Experiment 1 used 20 Holstein-Friesian cows from the Research Centre Foulum dairy herd. The animals were blocked and allocated to the treatments primarily based on previous milk yield and parity. Parity ranged from 1 to 5. Two total mixed diets composed of whole crop barley silage and concentrate were formulated. One diet (low-energy density diet) consisted of 75% silage and 25% concentrate, and the other (high-energy density diet) consisted of 25% silage and 75% concentrate. Protein and fat content did not differ between the 2 diets. The low-energy density diet was designed to limit energy intake by the cows, and the other diet was designed to allow the cows to maximize energy intake. Half of the cows were fed the high-energy density diet, and the other cows were fed the low-energy density diet. From calving, feed was offered ad libitum to both groups of cows. In addition to the nutritional treatment, milking frequency was increased from 2x to 3x from 4 d to 8 wk postpartum in half of the cows in the low-energy density group and half of the cows in the high-energy density group. The remaining cows continued on 2x milking.

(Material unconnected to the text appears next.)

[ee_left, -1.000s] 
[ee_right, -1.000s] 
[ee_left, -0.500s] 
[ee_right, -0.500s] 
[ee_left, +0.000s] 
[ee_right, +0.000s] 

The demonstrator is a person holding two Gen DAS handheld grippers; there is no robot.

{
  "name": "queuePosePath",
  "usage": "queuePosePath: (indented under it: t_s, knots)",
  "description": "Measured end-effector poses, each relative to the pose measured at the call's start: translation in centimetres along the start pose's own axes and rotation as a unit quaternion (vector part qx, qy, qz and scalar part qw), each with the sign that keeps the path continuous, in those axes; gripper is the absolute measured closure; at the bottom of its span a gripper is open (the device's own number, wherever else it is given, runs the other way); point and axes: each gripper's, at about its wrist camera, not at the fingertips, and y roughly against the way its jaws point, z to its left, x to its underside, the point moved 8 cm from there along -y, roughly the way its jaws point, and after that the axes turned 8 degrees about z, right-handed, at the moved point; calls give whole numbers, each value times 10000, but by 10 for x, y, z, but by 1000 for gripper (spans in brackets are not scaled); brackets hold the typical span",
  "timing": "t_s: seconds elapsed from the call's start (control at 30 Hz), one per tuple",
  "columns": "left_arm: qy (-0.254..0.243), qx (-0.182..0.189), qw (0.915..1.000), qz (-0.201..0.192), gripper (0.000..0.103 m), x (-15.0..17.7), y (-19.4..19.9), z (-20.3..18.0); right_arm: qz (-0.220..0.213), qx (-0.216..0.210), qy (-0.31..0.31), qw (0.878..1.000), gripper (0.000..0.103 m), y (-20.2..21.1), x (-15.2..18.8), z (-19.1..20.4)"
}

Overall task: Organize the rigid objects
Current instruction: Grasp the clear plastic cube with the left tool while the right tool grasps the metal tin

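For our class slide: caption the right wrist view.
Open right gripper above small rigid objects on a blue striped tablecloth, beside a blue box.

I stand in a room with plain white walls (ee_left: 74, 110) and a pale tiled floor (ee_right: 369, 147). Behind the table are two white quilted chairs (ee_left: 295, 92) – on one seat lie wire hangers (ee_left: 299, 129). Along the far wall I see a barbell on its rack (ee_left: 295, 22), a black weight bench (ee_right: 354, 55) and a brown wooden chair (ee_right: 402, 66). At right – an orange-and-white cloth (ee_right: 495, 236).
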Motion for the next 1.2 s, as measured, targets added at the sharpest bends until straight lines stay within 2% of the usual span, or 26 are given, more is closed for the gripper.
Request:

To examine possible carryover effects of milking frequency on milk yield and mammary cell turnover, milking frequency was reduced from 3x to 2x milking after 8 wk, and the nutritional treatment continued as before. The experiment was terminated after wk 16 postpartum.

Milk yield was measured 3 times per week and milk samples were collected for analysis of milk composition on a weekly basis.

A more thorough description of the experiment design, animals, and diet composition is published in Andersen et al. (2003).

Experiment 2.
Eighteen Holstein-Friesian cows previously used in experiment 1 were included in this experiment. At wk 17 postpartum, milking frequency was increased from 2x to 4x in 2 of the udder quarters (right-front/left-hind). The other udder quarters continued on 2x milking. Treatment continued for 7 d. The nutritional regimen (high- or low-energy density diet) continued as in previous weeks. Milk yield was determined 2 and 1 d before the start of treatment and again on d 6 and 7 of treatment.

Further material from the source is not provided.